They fail because the organisation cannot govern what it cannot see. If vendors, accounts, integrations, and data access are spread across teams and systems, risk scoring becomes unreliable and offboarding is easily missed. Incomplete inventory turns vendor governance into an assumption rather than a control.

Why This Matters for Security Teams

Third-party risk programs usually assume a stable vendor list, a clean ownership model, and a reliable path to remove access when a relationship ends. In reality, incomplete inventory breaks all three. If procurement, IT, security, and engineering each track different sets of vendors, accounts, API keys, service connections, and data-sharing agreements, then scoring becomes subjective and offboarding becomes partial. That is exactly how dormant access persists long after a contract changes. NHI governance guidance in the Top 10 NHI Issues and NIST Cybersecurity Framework 2.0 both point to the same operational reality: asset visibility is a prerequisite for control, not a reporting detail.

This matters even more because third-party access is often indirect.
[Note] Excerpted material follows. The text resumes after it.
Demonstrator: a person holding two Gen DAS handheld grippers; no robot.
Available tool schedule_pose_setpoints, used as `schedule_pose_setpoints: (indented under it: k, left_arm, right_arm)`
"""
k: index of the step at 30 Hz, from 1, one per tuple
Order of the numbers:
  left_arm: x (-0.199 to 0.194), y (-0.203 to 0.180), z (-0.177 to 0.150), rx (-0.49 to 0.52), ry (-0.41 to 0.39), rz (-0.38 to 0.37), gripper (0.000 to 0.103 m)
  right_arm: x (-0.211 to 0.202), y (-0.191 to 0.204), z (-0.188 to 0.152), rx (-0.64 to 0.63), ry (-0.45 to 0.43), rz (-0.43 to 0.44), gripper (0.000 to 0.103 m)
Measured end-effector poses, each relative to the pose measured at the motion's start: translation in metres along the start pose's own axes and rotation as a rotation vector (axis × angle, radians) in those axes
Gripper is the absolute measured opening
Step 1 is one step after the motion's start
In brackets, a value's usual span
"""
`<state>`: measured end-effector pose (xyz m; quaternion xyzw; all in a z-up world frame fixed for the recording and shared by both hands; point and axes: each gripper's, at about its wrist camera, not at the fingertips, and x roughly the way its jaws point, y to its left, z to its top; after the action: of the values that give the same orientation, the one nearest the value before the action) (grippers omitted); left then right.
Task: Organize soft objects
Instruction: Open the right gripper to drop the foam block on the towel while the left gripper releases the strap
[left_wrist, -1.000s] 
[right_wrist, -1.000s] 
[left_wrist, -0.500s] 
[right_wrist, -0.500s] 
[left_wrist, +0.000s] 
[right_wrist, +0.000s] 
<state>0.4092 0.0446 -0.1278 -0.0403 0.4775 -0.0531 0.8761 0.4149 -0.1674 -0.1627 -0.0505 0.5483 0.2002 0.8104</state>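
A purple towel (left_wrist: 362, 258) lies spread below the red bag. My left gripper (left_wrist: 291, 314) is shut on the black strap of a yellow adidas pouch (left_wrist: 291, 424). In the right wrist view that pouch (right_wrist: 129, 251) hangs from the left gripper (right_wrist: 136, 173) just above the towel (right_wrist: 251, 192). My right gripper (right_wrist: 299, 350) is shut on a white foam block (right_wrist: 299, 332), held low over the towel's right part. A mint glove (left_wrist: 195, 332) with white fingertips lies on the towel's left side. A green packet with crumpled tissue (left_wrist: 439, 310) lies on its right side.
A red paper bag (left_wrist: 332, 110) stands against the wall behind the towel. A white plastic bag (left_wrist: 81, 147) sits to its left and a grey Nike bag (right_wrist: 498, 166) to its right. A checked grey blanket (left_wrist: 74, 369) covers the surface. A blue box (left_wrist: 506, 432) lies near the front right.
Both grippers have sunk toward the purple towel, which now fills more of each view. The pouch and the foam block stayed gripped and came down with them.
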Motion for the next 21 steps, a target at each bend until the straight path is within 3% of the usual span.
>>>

Vendors may not hold a named user account at all; they may operate through service principals, API tokens, CI/CD credentials, or embedded integrations that sit outside the standard vendor register. Without inventory that captures those NHI relationships, due diligence can look complete while actual exposure remains ungoverned. The risk is not just missed review cycles. It is missed enforcement of JIT access, missing revocation, and inaccurate assumptions about who can reach sensitive systems. The OWASP Non-Human Identity Top 10 treats this as a core identity problem, not a paperwork issue. In practice, many security teams encounter vendor access drift only after an incident forces a cross-system reconciliation, rather than through intentional governance.

How It Works in Practice

Effective third-party risk management starts with an inventory that is broad enough to capture the full access surface, not just the contract. That means recording the vendor, the business owner, the systems touched, the NHI assets involved, the data classes exposed, the credential type in use, and the review or revocation owner. Current guidance suggests treating secrets, service accounts, OAuth grants, API tokens, and machine-to-machine links as first-class third-party artefacts. The NHI Lifecycle Management Guide and Ultimate Guide to NHIs — Lifecycle Processes for Managing NHIs both emphasize that lifecycle control depends on knowing when identity is created, used, rotated, and retired.

Practically, that means risk teams should:

  • join procurement records with IAM, cloud, SaaS, and CI/CD inventories so vendors are tied to actual access paths;
  • map each third-party NHI to an owner, a purpose, a data scope, and a revocation trigger;
  • require JIT or time-bound access where a vendor needs operational entry rather than standing privilege;
  • use periodic attestation to verify that dormant integrations, forgotten tokens, and inherited permissions have been removed;
  • feed findings into the broader control set in NIST Cybersecurity Framework 2.0 and the OWASP Non-Human Identity Top 10.

Where this becomes most reliable is when inventory is tied to enforcement, not spreadsheets. If an unregistered integration cannot be issued credentials, cannot be approved for data access, and cannot pass review without an accountable owner, the framework becomes operational. These controls tend to break down in federated enterprises with shadow IT, regional procurement, and unmanaged machine-to-machine integrations because no single team sees the full vendor-to-identity chain.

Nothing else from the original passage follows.